I certify that the bank’s board of directors, shareholders, or a designated official has authorized the filing of this application. I certify that the information contained in this application has been examined carefully and is true, correct, complete and current as of the date of this submission. Additionally, I agree to notify the OCC if the facts described in the filing materially change prior to receiving a decision or at any time prior to consummation of the action contemplated herein.


I acknowledge that any misrepresentation or omission of a material fact with respect to this application, any attachments to it, and any other documents or information provided in connection with this application may be grounds for denial of the application or revocation of its approval, and may subject the undersigned to legal sanctions, including the criminal sanctions provided for in Title 18 of the United States Code.

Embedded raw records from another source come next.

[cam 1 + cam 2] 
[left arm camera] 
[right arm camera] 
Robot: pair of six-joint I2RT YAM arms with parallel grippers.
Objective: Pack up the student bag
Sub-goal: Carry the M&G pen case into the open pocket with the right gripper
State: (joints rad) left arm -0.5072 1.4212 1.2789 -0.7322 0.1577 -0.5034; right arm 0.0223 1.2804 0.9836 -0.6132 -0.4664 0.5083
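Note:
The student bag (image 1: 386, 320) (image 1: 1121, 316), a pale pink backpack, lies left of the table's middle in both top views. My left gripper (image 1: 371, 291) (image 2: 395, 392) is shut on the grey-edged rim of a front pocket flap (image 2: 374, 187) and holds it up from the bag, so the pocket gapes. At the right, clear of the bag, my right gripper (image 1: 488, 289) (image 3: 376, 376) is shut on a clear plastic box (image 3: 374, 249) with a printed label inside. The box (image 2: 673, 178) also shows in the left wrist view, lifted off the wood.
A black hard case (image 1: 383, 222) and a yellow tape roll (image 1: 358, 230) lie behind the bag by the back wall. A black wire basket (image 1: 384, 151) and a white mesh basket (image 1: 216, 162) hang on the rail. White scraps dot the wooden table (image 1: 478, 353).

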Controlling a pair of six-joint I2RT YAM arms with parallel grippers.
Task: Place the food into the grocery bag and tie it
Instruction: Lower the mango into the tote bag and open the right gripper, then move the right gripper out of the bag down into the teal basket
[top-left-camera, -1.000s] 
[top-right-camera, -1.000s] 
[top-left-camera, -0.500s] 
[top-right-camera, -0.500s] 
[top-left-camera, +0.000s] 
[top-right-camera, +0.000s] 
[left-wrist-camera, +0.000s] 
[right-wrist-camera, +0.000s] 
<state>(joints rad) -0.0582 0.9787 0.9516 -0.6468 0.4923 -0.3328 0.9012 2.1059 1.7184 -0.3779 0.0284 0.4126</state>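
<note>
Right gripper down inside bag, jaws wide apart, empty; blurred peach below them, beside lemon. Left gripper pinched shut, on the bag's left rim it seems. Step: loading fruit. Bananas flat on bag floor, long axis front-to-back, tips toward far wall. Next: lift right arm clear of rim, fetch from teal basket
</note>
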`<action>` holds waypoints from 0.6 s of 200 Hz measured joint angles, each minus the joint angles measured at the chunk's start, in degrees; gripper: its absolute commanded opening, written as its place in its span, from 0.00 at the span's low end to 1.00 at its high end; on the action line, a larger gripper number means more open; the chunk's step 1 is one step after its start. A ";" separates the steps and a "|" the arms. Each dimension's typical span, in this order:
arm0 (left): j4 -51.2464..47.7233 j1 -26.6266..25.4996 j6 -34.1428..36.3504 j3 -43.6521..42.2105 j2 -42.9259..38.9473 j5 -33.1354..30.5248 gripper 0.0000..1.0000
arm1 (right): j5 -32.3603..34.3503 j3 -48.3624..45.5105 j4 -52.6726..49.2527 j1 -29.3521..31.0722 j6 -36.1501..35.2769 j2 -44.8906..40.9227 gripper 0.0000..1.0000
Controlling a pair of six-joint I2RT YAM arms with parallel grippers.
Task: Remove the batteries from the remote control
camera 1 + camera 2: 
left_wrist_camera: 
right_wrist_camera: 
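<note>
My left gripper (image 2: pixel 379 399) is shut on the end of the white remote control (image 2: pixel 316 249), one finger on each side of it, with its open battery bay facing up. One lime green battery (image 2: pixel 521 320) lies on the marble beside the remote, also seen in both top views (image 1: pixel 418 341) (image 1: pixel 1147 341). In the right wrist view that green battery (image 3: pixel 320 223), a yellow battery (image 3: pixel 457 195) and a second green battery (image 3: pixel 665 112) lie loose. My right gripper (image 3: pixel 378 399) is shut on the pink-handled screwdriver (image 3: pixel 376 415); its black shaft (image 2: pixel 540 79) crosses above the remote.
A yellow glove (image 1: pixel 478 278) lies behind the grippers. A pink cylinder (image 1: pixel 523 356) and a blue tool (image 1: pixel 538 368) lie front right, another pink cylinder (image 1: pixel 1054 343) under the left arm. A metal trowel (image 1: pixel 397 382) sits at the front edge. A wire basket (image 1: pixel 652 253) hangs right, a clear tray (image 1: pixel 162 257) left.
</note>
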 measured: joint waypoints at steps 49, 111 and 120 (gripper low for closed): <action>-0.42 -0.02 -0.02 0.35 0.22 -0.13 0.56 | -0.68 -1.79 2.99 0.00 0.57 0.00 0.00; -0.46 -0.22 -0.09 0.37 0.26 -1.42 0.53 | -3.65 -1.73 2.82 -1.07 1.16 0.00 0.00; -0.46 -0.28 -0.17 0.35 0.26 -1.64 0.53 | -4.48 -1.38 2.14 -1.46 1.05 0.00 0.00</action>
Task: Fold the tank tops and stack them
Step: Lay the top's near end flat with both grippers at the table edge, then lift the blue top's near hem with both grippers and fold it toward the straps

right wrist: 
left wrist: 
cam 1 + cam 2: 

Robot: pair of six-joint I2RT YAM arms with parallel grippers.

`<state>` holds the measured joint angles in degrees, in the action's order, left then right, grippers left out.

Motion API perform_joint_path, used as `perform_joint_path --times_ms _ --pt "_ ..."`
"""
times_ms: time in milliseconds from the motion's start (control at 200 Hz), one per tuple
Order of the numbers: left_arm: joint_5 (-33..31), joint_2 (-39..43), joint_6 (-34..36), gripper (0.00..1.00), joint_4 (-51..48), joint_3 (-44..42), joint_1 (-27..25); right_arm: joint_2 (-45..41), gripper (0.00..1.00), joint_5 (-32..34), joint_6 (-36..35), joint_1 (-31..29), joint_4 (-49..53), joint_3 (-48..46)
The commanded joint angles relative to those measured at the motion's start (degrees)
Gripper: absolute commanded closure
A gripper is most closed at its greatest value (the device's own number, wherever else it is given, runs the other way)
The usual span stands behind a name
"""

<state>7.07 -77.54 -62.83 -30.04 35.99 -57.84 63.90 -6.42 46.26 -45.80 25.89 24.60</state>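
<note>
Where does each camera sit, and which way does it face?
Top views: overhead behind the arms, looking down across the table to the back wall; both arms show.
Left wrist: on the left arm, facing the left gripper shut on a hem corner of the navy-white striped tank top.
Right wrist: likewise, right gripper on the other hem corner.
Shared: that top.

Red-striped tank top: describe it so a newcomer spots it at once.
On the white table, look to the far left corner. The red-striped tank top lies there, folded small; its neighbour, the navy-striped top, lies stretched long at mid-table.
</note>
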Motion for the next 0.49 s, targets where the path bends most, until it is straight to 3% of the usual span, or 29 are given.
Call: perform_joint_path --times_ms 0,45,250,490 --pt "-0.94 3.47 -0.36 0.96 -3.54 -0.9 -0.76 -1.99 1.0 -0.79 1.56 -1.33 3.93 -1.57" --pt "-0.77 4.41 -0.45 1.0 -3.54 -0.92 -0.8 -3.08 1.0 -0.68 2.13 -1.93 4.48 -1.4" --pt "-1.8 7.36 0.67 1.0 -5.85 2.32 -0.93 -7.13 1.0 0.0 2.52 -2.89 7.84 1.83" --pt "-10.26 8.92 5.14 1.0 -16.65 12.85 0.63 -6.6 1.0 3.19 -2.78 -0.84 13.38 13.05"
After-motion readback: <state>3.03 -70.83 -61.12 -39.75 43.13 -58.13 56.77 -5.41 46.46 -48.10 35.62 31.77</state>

I acknowledge that the approval of this application is in the discretion of the OCC. The activities and communications by OCC employees in connection with the filing, including approval of the application if granted, do not constitute a contract, express or implied, or any other obligation binding upon the OCC, the United States, any agency or entity of the United States, or any officer or employee of the United States, and do not affect the ability of the OCC to exercise its supervisory, regulatory and examination authorities under applicable law and regulations. I further acknowledge that the foregoing may not be waived or modified by any employee or agent of the OCC or the United States.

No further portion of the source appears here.